Apre la serata una scintillante esecuzione della Sinfonia classica di Sergej Prokof’ev, vero miracolo di equilibrio malgrado sia il frutto di tempi scossi dal crollo di equilibri politici e sociali nel bagno di sangue della Prima guerra mondiale e nei massacri della rivoluzione bolscevica nella natia Russia. Il modello è l’Haydn delle Sinfonie ma resta solo come idea e come forma dichiarata, stravolta tuttavia nei complessi ritmi sovrapposti e nei bruschi cambi di tonalità. Pur senza sacrificare il fresco vitalismo che anima la composizione di Prokof’ev, nella lettura di Pappano sembra di cogliere un lieve filo di malinconia soprattutto nelle pagine meno movimentate come nel Larghetto del secondo movimento e ancora di più nella Gavotta del terzo, cesellata come un prezioso gioiello Biedermeier.

Orchestra dell'Accademia di Santa Cecilia (foto Salar Baygan)
Antonio Pappano, Seong-Jin Cho, Orchestra dell'Accademia di Santa Cecilia (foto Salar Baygan)

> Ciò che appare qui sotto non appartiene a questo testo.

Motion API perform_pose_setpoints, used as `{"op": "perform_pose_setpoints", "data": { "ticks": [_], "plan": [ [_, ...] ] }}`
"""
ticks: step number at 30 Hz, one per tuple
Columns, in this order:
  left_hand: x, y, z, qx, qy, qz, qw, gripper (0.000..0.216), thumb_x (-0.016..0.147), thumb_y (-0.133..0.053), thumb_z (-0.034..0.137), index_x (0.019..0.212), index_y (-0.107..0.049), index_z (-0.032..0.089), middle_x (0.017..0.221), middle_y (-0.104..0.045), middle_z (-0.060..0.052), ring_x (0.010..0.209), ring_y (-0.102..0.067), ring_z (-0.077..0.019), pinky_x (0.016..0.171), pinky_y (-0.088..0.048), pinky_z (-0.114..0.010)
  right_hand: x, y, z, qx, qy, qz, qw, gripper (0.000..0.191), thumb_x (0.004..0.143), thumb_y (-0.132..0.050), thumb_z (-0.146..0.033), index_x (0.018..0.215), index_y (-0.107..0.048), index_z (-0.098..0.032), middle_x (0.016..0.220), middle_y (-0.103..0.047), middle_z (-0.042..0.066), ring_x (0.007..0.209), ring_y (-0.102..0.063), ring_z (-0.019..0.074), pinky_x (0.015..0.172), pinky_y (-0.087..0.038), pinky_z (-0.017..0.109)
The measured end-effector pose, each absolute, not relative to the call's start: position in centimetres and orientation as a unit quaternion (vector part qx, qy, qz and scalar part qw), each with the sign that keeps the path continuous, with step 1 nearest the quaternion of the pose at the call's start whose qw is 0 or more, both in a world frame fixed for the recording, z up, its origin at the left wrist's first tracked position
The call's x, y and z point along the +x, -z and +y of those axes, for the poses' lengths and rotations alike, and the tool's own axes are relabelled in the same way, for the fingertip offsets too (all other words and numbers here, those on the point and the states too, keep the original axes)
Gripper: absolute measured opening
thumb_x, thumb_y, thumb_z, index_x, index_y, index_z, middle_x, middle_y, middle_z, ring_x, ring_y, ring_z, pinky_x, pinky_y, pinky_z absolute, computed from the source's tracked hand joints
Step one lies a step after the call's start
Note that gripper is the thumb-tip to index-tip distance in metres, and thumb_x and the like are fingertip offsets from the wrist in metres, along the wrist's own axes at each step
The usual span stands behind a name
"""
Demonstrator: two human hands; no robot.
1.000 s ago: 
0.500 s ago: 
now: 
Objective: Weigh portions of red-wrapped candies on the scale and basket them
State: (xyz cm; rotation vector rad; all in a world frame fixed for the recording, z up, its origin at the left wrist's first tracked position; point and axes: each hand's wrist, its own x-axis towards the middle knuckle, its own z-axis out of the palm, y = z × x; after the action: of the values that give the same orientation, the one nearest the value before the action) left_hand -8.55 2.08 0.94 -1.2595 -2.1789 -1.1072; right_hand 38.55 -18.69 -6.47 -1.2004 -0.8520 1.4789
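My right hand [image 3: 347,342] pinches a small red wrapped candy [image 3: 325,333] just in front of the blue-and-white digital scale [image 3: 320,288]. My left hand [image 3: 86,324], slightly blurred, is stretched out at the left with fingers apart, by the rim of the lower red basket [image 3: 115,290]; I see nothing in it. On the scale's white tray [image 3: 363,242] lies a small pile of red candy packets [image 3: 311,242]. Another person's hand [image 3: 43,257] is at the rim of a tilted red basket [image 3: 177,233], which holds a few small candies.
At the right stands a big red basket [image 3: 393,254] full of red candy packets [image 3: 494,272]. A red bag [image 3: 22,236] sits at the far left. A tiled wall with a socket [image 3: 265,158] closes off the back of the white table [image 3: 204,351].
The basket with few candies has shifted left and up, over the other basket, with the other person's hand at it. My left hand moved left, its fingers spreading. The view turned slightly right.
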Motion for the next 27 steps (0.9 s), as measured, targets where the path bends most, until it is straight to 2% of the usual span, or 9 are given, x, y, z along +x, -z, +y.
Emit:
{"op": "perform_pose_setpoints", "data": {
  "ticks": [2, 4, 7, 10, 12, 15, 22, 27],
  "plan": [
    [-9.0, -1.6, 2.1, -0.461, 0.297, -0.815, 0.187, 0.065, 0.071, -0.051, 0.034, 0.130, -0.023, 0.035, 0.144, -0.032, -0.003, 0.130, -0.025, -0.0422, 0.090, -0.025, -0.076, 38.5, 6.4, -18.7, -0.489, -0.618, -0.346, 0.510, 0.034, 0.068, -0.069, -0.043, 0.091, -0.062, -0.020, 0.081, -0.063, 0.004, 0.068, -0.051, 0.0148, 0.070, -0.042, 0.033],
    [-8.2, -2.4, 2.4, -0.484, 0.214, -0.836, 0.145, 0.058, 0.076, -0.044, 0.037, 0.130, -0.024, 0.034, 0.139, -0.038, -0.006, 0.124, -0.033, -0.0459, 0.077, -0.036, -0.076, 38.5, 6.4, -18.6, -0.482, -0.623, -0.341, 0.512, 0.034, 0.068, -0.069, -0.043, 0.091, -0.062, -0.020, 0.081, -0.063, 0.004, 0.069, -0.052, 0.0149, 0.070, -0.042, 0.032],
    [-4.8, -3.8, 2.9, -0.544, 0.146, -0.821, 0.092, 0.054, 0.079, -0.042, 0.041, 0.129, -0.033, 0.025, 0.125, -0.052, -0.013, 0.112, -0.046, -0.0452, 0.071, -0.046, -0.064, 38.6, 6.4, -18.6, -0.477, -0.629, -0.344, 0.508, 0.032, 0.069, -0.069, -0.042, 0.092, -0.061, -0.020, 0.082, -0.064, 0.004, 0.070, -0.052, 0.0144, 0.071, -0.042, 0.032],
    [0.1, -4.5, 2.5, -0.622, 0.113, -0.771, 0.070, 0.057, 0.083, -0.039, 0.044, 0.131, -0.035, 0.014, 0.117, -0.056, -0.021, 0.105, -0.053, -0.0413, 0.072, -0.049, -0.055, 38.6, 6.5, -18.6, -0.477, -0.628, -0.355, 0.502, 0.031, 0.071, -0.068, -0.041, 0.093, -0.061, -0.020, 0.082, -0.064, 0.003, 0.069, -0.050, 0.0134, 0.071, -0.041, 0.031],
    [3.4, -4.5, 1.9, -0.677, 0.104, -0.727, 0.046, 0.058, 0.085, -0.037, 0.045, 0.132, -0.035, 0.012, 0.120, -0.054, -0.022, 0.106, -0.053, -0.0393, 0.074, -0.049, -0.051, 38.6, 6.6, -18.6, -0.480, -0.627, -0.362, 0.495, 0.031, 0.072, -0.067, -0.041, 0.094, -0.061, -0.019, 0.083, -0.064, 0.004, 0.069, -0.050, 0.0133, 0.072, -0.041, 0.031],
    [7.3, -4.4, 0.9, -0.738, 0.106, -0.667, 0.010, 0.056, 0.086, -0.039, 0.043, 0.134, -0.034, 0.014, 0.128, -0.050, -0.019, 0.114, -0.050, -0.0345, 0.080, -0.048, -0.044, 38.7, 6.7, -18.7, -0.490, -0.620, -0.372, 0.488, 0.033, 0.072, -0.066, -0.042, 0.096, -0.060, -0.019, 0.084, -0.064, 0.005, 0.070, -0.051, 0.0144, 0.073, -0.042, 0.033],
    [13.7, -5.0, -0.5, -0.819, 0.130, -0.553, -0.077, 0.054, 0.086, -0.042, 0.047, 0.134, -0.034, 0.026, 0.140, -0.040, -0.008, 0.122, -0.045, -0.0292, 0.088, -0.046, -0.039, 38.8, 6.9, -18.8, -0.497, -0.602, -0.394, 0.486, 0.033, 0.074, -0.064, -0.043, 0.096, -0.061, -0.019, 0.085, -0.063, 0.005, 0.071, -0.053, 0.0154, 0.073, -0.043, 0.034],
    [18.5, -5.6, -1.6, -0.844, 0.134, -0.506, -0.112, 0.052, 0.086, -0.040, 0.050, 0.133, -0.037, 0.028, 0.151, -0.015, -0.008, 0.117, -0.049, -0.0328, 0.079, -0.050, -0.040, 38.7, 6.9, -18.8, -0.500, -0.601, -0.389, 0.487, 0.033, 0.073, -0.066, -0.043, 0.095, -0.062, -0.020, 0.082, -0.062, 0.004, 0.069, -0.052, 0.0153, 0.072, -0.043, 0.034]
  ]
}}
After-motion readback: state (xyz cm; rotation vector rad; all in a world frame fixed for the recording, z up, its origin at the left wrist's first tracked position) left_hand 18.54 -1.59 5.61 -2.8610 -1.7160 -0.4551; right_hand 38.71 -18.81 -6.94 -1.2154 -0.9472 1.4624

Pezzo forte della serata è il Concerto per pianoforte e orchestra in sol maggiore di Maurice Ravel, “divertissement” che affonda le radici della propria ispirazione nel classicismo viennese tutto eleganza e bellezza classica di Wolfgang Amadeus Mozart ma rivitalizzata dai frenetici ritmi della nuova musica del primo quarto del XX secolo. Nel concerto di Francoforte vedeva la presenza come solista di Seong-Jin Cho al posto di Víkingur Ólafsson presente nelle altre date della tournée. Balzato all’attenzione internazionale nel 2015 dopo la vittoria al Concorso Chopin di Varsavia, il giovane pianista coreano impressiona per il ferreo controllo della tecnica pianistica e la straordinaria varietà cromatica che esibisce nel folgorante “Allegramente” che apre il concerto e nel trascinante “Presto” del movimento finale. Convince meno, invece, nell’“Adagio assai” del movimento centrale, nel quale la tecnica lascia spazio a una calma siderale ispirata al Quintetto per clarinetto di Mozart faticosamente cercata dal compositore, mancando della sublime profondità conquistata a fatica dall’autore, come scrisse nel suo diario: “... questa melodia fluente! Come ho lottato per ottenerlo, battuta dopo battuta! Mi ha quasi ucciso”. Se qui Pappano fa un passo indietro e lascia il pianista solo (o quasi) a guidare le danze, va comunque sottolineata la sua cura nel far risaltare lo straordinario colorismo orchestrale che la sapienza compositiva di Ravel riesce sempre a regalare. Esecuzione premiata da calorosi applausi al solista che ricambia con l’aria e variazioni “The Harmonious Blacksmith” dalla Suite n. 5 in mi maggiore di Georg Friedrich Händel, che conferma, se vi fossero ancora dei dubbi, la sua solidissima tecnica pianistica.

Come la Sinfonia classica di Prokof’ev, anche la Sinfonia n. 5 di Jean Sibelius nasce negli anni della Grande Guerra (la prima versione viene presentata nel 1915) ma l’atteggiamento del compositore è piuttosto quello di fuggire dagli orrori del tempo per trovare rifugio e sollievo nella natura. Il risultato è tuttavia tutt’altro che contemplazione estatica in questa sinfonia costruita su forze dinamiche interne in continuo movimento che pulsano della vita e delle forme che animano la natura. Del Sibelius di Pappano colpisce soprattutto il colore declinato in autentica poesia del suono. Il successo è pieno e senza riserve e l’orchestra con il suo direttore si congeda con un toccante fuori programma dalle Variazioni di Elgar, la Nimrod.

La tournée dell’addio prosegue a Essen, Amburgo, Lussemburgo e Parigi.